#### PROBLEM TO SOLVE
Give back the whole listing below exactly.

#### PROVIDED DATA
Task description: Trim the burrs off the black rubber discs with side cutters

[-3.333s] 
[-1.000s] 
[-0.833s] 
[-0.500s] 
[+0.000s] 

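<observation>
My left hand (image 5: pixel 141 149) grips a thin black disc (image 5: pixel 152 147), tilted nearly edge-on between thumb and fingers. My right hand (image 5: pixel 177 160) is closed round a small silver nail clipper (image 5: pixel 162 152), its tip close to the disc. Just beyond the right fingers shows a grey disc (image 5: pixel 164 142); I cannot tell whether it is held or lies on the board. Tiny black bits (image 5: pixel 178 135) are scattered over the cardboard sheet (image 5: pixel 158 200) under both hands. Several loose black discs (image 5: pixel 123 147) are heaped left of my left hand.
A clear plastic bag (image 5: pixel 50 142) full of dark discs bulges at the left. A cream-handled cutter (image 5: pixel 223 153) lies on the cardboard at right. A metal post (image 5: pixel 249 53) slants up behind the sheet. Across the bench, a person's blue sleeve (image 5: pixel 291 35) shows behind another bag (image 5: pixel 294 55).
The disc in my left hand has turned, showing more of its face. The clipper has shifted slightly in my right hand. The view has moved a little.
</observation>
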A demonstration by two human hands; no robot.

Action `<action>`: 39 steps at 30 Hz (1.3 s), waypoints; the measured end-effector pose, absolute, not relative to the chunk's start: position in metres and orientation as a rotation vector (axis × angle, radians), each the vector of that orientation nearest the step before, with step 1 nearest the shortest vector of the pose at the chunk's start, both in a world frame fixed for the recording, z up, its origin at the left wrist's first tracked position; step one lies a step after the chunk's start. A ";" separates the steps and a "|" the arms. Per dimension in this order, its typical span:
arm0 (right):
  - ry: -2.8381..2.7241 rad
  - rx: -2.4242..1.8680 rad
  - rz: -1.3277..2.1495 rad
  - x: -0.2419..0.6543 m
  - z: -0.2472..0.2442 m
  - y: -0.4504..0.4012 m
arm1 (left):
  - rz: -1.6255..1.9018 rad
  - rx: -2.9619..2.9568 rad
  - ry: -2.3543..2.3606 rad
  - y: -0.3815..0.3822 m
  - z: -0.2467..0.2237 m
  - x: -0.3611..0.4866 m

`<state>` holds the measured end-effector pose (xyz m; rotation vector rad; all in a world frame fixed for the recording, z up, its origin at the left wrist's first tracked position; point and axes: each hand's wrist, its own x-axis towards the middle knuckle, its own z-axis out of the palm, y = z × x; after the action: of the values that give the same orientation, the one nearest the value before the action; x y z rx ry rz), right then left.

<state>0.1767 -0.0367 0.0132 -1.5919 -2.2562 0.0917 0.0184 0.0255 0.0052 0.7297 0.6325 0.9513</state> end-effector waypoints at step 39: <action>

#### EXERCISE SOLUTION
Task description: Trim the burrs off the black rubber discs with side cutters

[-3.333s] 
[-1.000s] 
[-0.833s] 
[-0.500s] 
[+0.000s] 

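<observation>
My left hand (image 5: pixel 141 149) grips a thin black disc (image 5: pixel 152 147), tilted nearly edge-on between thumb and fingers. My right hand (image 5: pixel 177 160) is closed round a small silver nail clipper (image 5: pixel 162 152), its tip close to the disc. Just beyond the right fingers shows a grey disc (image 5: pixel 164 142); I cannot tell whether it is held or lies on the board. Tiny black bits (image 5: pixel 178 135) are scattered over the cardboard sheet (image 5: pixel 158 200) under both hands. Several loose black discs (image 5: pixel 123 147) are heaped left of my left hand.
A clear plastic bag (image 5: pixel 50 142) full of dark discs bulges at the left. A cream-handled cutter (image 5: pixel 223 153) lies on the cardboard at right. A metal post (image 5: pixel 249 53) slants up behind the sheet. Across the bench, a person's blue sleeve (image 5: pixel 291 35) shows behind another bag (image 5: pixel 294 55).
The disc in my left hand has turned, showing more of its face. The clipper has shifted slightly in my right hand. The view has moved a little.
</observation>
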A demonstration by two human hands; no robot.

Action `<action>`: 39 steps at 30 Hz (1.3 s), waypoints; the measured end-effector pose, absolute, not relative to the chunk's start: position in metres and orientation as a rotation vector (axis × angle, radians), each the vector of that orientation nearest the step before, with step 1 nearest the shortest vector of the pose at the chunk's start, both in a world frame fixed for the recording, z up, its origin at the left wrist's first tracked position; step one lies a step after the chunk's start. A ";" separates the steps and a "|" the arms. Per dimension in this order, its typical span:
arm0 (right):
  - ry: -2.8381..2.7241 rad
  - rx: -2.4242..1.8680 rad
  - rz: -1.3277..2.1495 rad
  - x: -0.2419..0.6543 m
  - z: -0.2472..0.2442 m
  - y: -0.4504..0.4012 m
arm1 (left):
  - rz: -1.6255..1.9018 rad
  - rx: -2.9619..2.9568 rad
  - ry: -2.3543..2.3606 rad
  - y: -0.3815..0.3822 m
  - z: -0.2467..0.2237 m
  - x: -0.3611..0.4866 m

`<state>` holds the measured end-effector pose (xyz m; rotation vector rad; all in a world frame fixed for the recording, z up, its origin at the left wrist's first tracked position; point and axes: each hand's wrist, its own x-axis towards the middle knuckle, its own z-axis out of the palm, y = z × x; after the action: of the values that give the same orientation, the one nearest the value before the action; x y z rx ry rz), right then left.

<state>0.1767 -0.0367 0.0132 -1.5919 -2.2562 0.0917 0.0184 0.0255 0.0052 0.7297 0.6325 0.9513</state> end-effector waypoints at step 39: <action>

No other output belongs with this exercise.